More bucks for Bucks. Starbucks said last week that it plans to raise prices again, after hiking them in January, and in October 2021. The coffee chain cited inflation and labor costs as reasons for the price increases. Prices for consumer goods have risen across the U.S., with the Consumer Price Index (CPI), a key indicator of inflation, increasing 7% in the fourth quarter of 2021, the biggest spike since 1981. Meanwhile, Starbucks has expanded wages for workers to attract employees amid a labor shortage. In October 2021, Starbucks said that it would start paying baristas at least $15 per hour, and most hourly workers an average of $17 by the summer. 

  • The takeaway: So far, Starbucks hasn’t taken a hit for increasing customer costs. For the three months ending January 12, 2022, Stabucks sales surged 13% globally and 18% in North America at locations that had been open for at least 13 months. Earnings per share, however, fell short of predictions, at $0.69 per share. Other food chains, such as Little Caesars, Chipotle, and McDonald’s have also increased their prices recently. Costs at all U.S. restaurants ticked up 6% in 2021.  

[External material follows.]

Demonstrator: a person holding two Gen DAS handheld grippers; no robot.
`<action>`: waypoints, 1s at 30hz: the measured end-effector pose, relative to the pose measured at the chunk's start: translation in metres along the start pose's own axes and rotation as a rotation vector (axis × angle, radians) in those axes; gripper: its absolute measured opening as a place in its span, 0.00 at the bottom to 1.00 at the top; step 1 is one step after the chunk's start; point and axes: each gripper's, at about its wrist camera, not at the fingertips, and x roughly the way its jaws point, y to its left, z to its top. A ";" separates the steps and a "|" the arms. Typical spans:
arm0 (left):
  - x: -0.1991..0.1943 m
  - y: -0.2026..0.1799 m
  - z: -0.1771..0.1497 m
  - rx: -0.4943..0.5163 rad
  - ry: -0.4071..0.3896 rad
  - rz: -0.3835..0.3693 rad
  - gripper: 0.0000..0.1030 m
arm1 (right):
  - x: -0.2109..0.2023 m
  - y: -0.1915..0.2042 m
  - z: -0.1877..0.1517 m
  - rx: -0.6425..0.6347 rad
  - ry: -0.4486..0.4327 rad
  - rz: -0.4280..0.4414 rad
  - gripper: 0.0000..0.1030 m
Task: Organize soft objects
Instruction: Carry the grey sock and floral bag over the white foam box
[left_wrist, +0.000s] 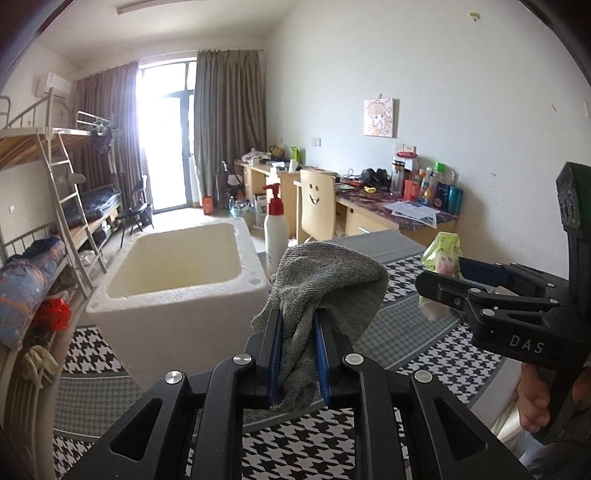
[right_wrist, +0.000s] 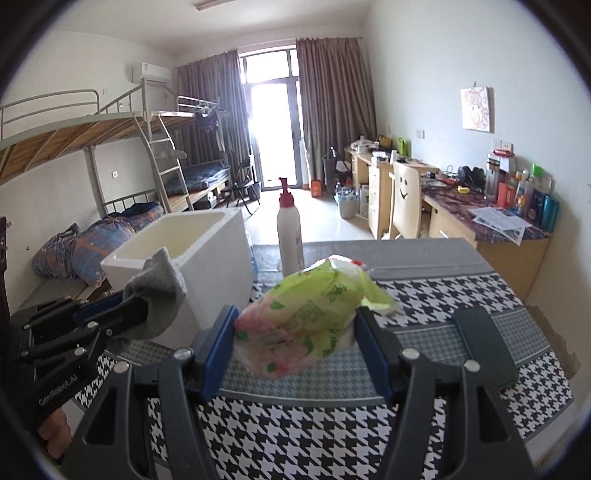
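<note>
My left gripper (left_wrist: 298, 332) is shut on a grey sock (left_wrist: 325, 280) and holds it above the houndstooth tablecloth, just right of the white foam box (left_wrist: 173, 291). My right gripper (right_wrist: 295, 332) is shut on a green and pink plastic tissue pack (right_wrist: 306, 314), also lifted off the table. In the left wrist view the right gripper (left_wrist: 439, 291) comes in from the right with the pack (left_wrist: 443, 254). In the right wrist view the left gripper (right_wrist: 136, 314) holds the sock (right_wrist: 159, 291) in front of the box (right_wrist: 214, 254).
A white pump bottle (right_wrist: 290, 236) with a red top stands behind the pack, right of the box. A dark flat phone-like object (right_wrist: 484, 343) lies on the cloth at right. Bunk beds stand left, desks and a chair right.
</note>
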 end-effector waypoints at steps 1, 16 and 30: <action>0.000 0.001 0.003 -0.003 -0.005 0.004 0.17 | 0.000 0.001 0.002 -0.001 -0.005 0.002 0.66; 0.001 0.019 0.027 -0.019 -0.069 0.032 0.17 | 0.012 0.009 0.023 -0.010 -0.038 0.036 0.66; 0.014 0.041 0.043 -0.054 -0.079 0.088 0.17 | 0.023 0.023 0.044 -0.019 -0.058 0.079 0.66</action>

 Here’s what we covered last week in the Scan: 

  • The cost of employee wages and salaries increased at an annualized 4% rate in the fourth quarter of 2021. 

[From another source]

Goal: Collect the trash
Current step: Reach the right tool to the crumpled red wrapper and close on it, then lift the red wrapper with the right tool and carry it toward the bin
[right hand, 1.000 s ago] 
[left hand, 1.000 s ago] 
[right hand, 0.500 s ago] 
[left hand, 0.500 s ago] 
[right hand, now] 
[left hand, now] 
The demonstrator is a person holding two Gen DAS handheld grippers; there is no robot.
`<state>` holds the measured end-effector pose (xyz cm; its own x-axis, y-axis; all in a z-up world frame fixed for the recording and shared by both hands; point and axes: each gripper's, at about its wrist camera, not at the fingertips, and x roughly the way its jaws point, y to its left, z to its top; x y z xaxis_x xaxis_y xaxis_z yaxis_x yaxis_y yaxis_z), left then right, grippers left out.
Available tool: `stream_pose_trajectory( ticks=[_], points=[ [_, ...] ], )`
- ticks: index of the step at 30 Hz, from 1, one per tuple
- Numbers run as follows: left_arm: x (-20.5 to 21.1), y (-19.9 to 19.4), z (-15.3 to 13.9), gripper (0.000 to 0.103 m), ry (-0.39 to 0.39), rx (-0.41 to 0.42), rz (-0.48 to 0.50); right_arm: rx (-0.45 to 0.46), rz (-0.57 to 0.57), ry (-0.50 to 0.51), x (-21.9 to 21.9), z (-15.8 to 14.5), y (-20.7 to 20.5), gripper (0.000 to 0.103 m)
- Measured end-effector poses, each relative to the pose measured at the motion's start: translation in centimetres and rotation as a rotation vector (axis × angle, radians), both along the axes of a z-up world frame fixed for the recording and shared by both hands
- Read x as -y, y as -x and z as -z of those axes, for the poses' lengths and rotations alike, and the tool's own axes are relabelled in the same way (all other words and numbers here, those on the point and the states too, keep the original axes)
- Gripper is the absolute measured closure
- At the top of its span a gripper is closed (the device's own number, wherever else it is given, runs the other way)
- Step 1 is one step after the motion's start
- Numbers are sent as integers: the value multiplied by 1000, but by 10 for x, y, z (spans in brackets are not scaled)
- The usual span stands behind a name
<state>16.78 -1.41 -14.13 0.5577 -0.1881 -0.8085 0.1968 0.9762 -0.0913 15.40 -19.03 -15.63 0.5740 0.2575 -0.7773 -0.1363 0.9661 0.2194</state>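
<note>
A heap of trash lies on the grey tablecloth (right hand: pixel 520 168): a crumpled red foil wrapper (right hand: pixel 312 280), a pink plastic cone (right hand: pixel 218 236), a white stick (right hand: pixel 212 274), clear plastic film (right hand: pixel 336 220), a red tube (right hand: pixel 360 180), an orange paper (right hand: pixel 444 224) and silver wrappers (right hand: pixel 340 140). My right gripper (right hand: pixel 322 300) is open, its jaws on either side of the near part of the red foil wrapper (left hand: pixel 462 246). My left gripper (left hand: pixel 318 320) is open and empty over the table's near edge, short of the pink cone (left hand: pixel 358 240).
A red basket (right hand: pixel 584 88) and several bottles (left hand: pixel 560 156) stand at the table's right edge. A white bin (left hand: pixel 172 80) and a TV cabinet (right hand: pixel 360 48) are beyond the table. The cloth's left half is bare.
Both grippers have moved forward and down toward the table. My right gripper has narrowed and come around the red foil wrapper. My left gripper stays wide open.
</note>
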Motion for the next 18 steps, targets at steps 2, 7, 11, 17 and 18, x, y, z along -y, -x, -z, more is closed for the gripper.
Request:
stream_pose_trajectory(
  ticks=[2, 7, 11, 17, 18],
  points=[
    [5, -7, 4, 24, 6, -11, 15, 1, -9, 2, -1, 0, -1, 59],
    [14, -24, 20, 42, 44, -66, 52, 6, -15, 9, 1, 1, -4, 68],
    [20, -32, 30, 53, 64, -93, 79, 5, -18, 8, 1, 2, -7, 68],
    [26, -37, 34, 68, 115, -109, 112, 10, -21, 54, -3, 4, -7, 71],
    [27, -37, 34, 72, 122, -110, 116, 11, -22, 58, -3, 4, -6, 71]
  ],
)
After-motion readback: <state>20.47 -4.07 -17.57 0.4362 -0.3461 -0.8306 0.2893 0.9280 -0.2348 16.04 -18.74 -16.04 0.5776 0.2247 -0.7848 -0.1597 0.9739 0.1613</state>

  • Bitcoin, the world’s biggest cryptocurrency fell more than 12% on January 21, 2022, dropping below $36,000 to its lowest price since July 2021.
  • For the first time ever, taxes generated from cannabis sales surpassed those generated by alcohol sales in Massachusetts.
  • Neil Young sent a letter to Spotify last week demanding that it remove his library of music as long as it plans to keep content that spreads vaccine misinformation on the platform.
  • In 2021, the number of unprovoked shark bites worldwide increased to 73, returning to levels seen before the Covid-19 pandemic.